Knockout of the histone methyltransferase NSD1 leads to a decrease in cell proliferation and an increase in sensitivity to cisplatin in laryngeal squamous cell carcinoma

Introduction. The histone methylation regulates gene expression and plays a role in genomic stability participating in DNA repair. Dimethylation of histone 3 lysine 36 (H3K36me²) is an important histone modification which is responsible for gene expression activation. H3K36me² is a product of methyltransferase activity of NSD1, NSD2, NSD3, and ASH1L proteins. NSD1 mutations are known to often occur in head and neck squamous carcinoma. The presence of NSD1 mutations highly correlates with increased survival, especially for patients with laryngeal cancer. The aim of this study was an in vitro investigation of the role of NSD1 in the cell proliferation of laryngeal squamous cell cancer and non-small lung cancer cells, as well as a study of the effect of disruption of the NSD1 gene expression on cisplatin treatment response.

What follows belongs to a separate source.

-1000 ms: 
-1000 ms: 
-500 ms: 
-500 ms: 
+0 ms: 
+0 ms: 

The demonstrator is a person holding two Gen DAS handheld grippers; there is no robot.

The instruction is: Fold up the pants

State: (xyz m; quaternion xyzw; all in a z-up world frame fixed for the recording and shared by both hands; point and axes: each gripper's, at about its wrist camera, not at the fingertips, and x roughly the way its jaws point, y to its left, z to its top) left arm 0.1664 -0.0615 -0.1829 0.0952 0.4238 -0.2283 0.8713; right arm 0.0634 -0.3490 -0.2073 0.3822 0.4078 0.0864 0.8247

Material and Methods. Using TCGA, correlation analysis was performed to compare NSD1 wild type and mutant patient survival. NSD1 knockout cell lines models of laryngeal and non-small cell lung cancer were developed using the CRISPR/ Cas9 system. The effect of NSD1 knockout on H3K36me2 level was evaluated by western blot. Proliferation and IC50 of cisplatin in control and knockout cells were studied as well.

Results. It was demonstrated that NSD1 knockout decreased the H3K36me² level and cell proliferation in laryngeal squamous cell cancer cells and increased the sensitivity of head and neck cancer cells to cisplatin treatment, while there was no effect of NSD1 knockout in a non-small cell lung cancer cell line.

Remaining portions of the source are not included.